« Tout est littérature : de Flaubert à Beyoncé, des hagiographies aux séries TV »
Rencontre avec Victor Kandelaft, normalien en Lettres modernes
Victor Kandelaft, normalien en 3e année, ne sait pas encore s’il évoluera dans l’univers des médias ou dans celui de l’édition, mais une chose est sûre, il sera guidé par sa passion de la littérature. Grand curieux, le pouvoir et la force des mots sont pour lui d’excellents moyens pour garder l’esprit ouvert et explorer le monde.

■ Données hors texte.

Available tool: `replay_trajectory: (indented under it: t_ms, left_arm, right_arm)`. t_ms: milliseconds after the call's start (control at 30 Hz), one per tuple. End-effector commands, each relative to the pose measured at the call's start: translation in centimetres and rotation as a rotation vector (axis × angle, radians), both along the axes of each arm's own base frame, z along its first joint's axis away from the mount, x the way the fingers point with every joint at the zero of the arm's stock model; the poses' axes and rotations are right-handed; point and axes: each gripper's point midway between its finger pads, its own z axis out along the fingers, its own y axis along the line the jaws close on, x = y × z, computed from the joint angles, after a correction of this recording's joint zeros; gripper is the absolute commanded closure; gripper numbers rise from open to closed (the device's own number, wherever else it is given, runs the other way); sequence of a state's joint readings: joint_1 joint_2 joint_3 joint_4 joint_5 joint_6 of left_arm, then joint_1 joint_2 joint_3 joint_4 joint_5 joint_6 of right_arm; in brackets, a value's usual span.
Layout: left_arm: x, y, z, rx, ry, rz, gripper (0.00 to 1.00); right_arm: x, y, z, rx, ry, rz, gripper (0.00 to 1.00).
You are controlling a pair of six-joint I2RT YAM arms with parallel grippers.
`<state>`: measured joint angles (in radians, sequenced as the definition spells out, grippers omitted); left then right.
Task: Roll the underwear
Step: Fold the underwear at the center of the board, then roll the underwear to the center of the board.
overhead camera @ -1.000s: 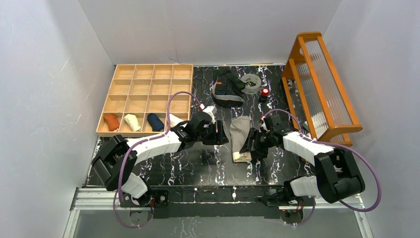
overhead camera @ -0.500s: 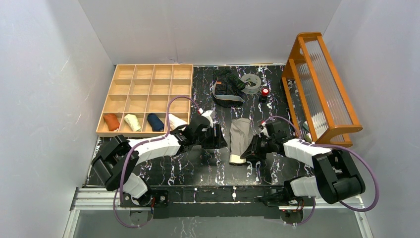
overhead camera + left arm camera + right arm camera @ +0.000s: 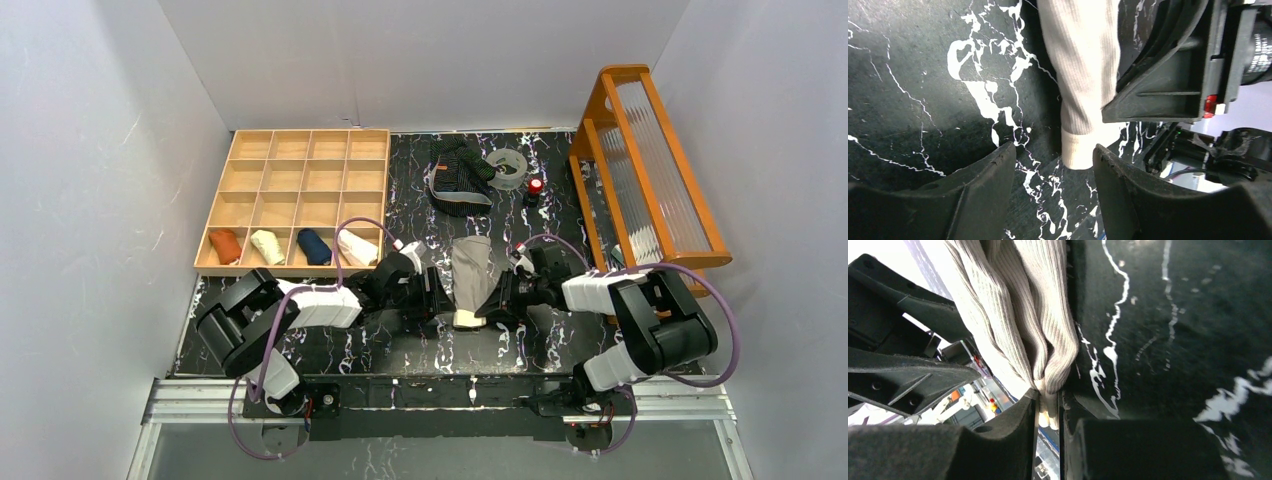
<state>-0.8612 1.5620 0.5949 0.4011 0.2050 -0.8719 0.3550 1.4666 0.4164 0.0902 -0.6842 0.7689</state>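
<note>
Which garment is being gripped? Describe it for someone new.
On the black marbled table, look at the middle, toward the near edge. There lies the beige-grey underwear, a plain ribbed strip pinched by the right gripper. The black striped underwear lies farther back.

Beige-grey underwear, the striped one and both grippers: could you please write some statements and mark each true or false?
1. The right gripper is shut on the beige-grey underwear. True.
2. The left gripper grips that garment too. False: its jaws stand open, holding nothing.
3. The striped black underwear lies in the wooden tray. False: it lies on the table beside the tape ring.
4. Four rolled cloths sit in the tray's nearest row. True.
</note>
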Motion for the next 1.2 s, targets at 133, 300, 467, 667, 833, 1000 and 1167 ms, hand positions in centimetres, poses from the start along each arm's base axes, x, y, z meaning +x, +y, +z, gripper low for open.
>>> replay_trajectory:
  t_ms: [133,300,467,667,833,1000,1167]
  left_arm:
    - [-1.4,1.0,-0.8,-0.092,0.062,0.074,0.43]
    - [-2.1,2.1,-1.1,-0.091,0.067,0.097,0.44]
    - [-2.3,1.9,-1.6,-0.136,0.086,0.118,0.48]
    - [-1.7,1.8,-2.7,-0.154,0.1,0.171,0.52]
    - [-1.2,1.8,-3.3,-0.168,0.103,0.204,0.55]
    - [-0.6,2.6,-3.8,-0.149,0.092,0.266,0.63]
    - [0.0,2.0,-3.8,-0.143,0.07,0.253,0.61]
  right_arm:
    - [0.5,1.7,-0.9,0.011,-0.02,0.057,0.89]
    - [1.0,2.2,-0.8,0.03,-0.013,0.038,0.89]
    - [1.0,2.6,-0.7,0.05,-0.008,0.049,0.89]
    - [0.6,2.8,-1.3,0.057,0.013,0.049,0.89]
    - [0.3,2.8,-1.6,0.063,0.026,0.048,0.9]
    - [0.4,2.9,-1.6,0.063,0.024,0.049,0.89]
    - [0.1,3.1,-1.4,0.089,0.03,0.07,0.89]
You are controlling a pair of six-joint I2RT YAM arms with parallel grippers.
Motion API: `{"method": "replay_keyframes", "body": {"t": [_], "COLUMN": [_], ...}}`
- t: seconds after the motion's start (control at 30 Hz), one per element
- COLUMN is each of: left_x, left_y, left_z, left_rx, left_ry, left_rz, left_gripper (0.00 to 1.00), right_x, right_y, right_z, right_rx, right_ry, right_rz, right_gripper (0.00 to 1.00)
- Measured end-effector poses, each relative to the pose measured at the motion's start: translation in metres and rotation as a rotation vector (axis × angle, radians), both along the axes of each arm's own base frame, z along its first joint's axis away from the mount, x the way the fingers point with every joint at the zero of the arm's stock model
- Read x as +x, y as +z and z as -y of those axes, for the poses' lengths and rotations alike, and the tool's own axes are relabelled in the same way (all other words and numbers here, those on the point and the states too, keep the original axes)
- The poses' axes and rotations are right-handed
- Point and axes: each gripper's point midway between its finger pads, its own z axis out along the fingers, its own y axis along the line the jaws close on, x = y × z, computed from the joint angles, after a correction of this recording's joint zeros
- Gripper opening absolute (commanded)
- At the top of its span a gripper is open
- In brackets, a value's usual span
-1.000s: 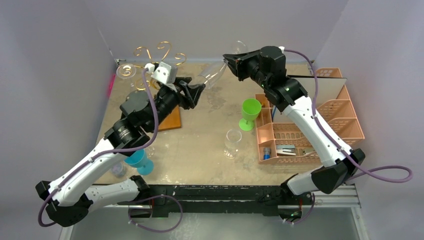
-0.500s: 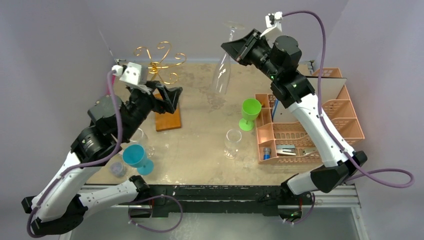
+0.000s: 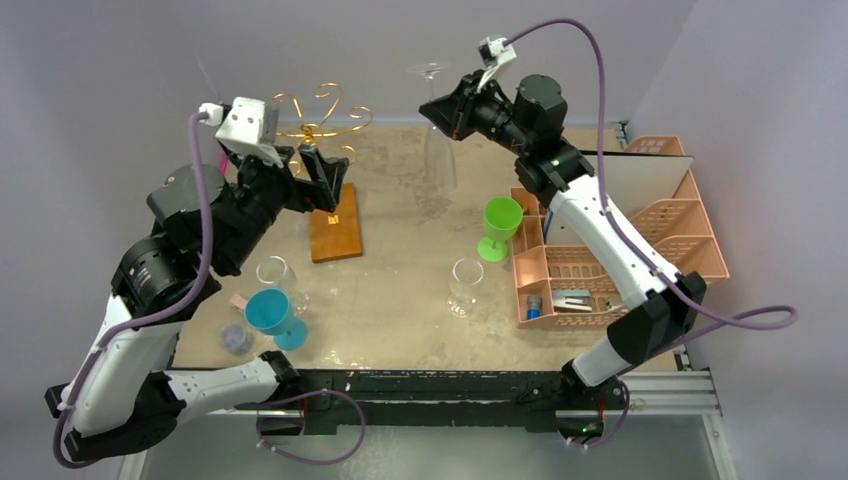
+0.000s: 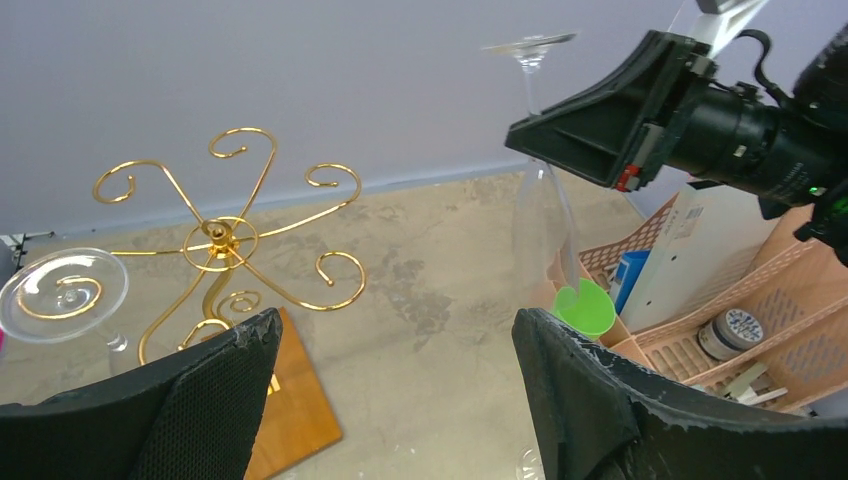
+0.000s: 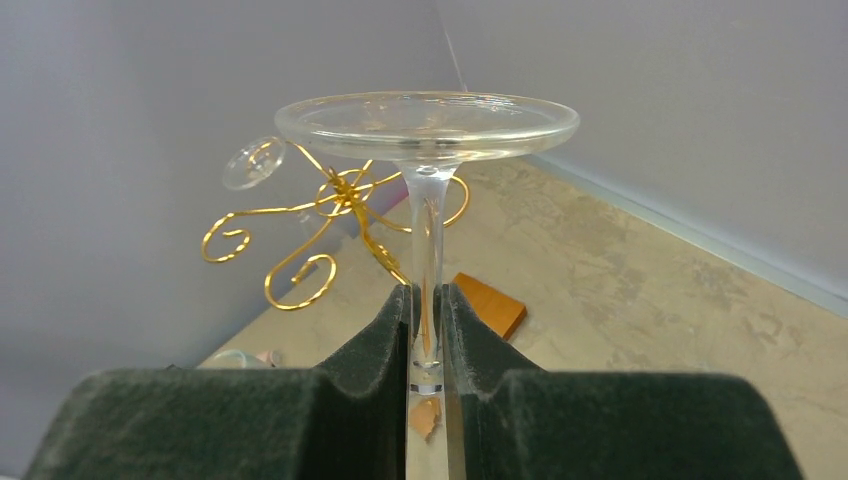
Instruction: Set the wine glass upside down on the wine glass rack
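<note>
A clear wine glass (image 3: pixel 438 160) hangs upside down in the air, foot up, above the back middle of the table. My right gripper (image 3: pixel 440 108) is shut on its stem (image 5: pixel 427 230), just under the round foot (image 5: pixel 427 115). The gold wire wine glass rack (image 3: pixel 318 118) stands to the left of it on its wooden base (image 3: pixel 334 225). Another clear glass (image 4: pixel 62 295) hangs foot-up from a left arm of the rack (image 4: pixel 222 238). Near the rack, my left gripper (image 3: pixel 305 172) stands open and holds nothing, well apart from the held glass (image 4: pixel 540 210).
A green goblet (image 3: pixel 500 225) and a clear glass (image 3: pixel 466 283) stand right of centre. Beside them at the right edge is a pink lattice organiser (image 3: pixel 620 250). Another clear glass (image 3: pixel 275 275) and a blue goblet (image 3: pixel 272 313) stand front left.
My left gripper has drawn back leftward from the glass and spread its jaws wide. The right arm has swung the glass from slanted to foot-up and moved it left.
</note>
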Motion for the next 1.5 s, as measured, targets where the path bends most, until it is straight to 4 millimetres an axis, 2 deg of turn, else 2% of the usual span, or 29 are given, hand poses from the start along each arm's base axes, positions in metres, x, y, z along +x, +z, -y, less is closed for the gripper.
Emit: {"method": "replay_keyframes", "body": {"t": [0.17, 0.27, 0.4, 0.63, 0.77, 0.9, 0.97, 1.03, 1.13, 1.23, 1.37, 1.5], "left_x": [0.011, 0.020, 0.031, 0.053, 0.068, 0.093, 0.112, 0.121, 0.121, 0.120, 0.121, 0.122], "left_y": [-0.007, -0.006, 0.000, 0.010, 0.001, -0.016, -0.025, -0.033, -0.036, -0.026, -0.015, -0.016], "left_z": [0.011, 0.017, 0.014, 0.007, 0.013, 0.013, 0.001, -0.009, -0.008, -0.005, -0.013, -0.013], "left_rx": [0.032, 0.043, 0.038, 0.003, -0.018, -0.038, -0.072, -0.090, -0.111, -0.132, -0.161, -0.170], "left_ry": [0.005, 0.020, 0.076, 0.215, 0.271, 0.292, 0.329, 0.351, 0.319, 0.279, 0.267, 0.250], "left_rz": [-0.018, -0.016, 0.018, 0.070, 0.043, -0.032, -0.081, -0.115, -0.142, -0.148, -0.142, -0.160], "left_gripper": [0.84, 0.84, 0.82, 0.83, 0.83, 0.83, 0.82, 0.82, 0.82, 0.82, 0.82, 0.82], "right_x": [0.023, 0.031, 0.037, 0.067, 0.089, 0.107, 0.112, 0.117, 0.121, 0.124, 0.126, 0.125], "right_y": [-0.032, -0.054, -0.077, -0.105, -0.119, -0.126, -0.127, -0.126, -0.124, -0.122, -0.125, -0.128], "right_z": [-0.024, -0.040, -0.062, -0.088, -0.095, -0.103, -0.106, -0.110, -0.115, -0.120, -0.127, -0.134], "right_rx": [-0.043, -0.085, -0.128, -0.155, -0.162, -0.152, -0.146, -0.133, -0.115, -0.093, -0.070, -0.046], "right_ry": [0.036, 0.059, 0.093, 0.087, 0.060, 0.047, 0.044, 0.042, 0.051, 0.061, 0.090, 0.126], "right_rz": [0.014, 0.022, 0.053, 0.080, 0.107, 0.136, 0.151, 0.171, 0.200, 0.234, 0.268, 0.298], "right_gripper": [0.00, 0.00, 0.00, 0.00, 0.00, 0.00, 0.00, 0.00, 0.00, 0.00, 0.00, 0.00]}}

Normalien en 3e année au département de Littératures et langage de l’ENS-PSL, Victor Kandelaft est né à Amiens en Picardie. Il raconte non sans une pointe d’humour « avoir grandi dans un rayon de deux kilomètres : l’école était au bout de la rue, le collège à 800 mètres et le lycée à 300 ». Si cette vie « calme et paisible, sans aspérité aucune », ne lui déplaît pas, il a pourtant soif de découvrir d’autres horizons et de développer « un esprit éclectique ». Après la classe de seconde, alors que son frère passe en terminale S, Victor hésite mais bifurque vers la filière littéraire : « j’étais aussi tenté d’aller en S, mais pour être franc, la physique et moi, nous ne nous aimions pas », admet-il. Le futur normalien conserve tout de même l’option mathématique pour le bac, pour garder un certain équilibre : « la rigueur cartésienne des maths m’a permis de juguler mon esprit très littéraire » explique-t-il.

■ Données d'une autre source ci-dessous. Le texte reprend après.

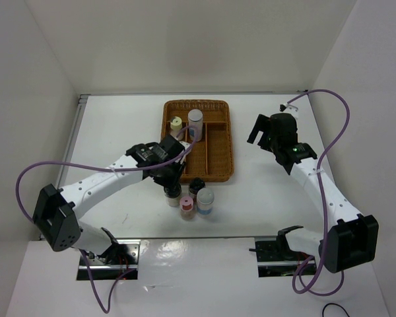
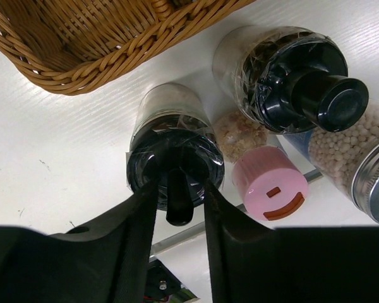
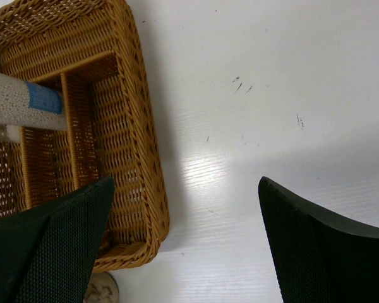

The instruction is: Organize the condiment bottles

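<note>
Overhead: six condiment bottles (image 1: 187,210); two, a cream-capped bottle (image 1: 177,123) and a white-capped bottle (image 1: 195,119), upright in one basket (image 1: 231,145); four clustered just off its near edge. Left wrist: left gripper (image 2: 180,189) narrow, astride a black-capped bottle (image 2: 170,145); hold uncertain. Right wrist: right gripper (image 3: 186,183) wide, holding nothing.

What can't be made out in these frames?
- Left gripper on black-capped bottle: contact unclear in left wrist view; left arm hides it from the top.
- Blue-labelled bottle: cap cut off by right wrist view's left edge.
- Metal-lidded bottle: cropped by left wrist view's right edge.
</note>
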Tool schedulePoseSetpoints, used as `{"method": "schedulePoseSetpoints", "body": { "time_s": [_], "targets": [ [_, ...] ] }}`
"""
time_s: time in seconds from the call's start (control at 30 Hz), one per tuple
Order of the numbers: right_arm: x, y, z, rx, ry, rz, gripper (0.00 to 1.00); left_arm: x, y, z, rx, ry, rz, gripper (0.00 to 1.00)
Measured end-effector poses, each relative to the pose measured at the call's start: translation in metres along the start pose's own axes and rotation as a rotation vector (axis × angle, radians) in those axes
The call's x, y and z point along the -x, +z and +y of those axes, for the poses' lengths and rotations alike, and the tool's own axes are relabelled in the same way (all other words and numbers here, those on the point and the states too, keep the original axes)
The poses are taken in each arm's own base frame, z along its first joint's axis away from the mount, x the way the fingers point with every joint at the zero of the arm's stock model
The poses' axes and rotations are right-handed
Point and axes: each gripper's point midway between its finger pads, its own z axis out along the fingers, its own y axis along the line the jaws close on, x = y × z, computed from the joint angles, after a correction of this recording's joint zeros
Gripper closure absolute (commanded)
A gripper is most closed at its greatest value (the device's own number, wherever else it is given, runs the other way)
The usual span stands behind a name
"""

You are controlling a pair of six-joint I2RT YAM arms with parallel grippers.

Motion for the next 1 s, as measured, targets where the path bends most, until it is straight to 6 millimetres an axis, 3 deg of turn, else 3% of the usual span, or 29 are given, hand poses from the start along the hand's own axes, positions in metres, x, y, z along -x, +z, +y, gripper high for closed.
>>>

Une littérature ouverte et plurielle
Victor l’admet volontiers, la littérature est une passion. Il considère non seulement qu’elle est au cœur de la compréhension du monde mais aussi qu’elle offre un « formidable rapport au réel, qui toujours diffère. » Il explique avoir été toujours attiré par « le rôle de miroir de la littérature, de prisme plus ou moins déformant et de reflet particulier d’un état du monde. » Mais elle a aussi bien d’autres intérêts selon lui : permettre les résonances entre le présent et le passé, sous forme d’invariants anthropologiques, culturels ou « civilisationnels ». Comme il le justifie : « ce qu’un être éprouve au XXIe siècle trouve des échos ou des illustrations dans d’autres siècles – ce qui rend, d’une certaine manière, les pièces de Marivaux ou le pessimisme de Flaubert, par exemple, encore intéressants et riches de nos jours. »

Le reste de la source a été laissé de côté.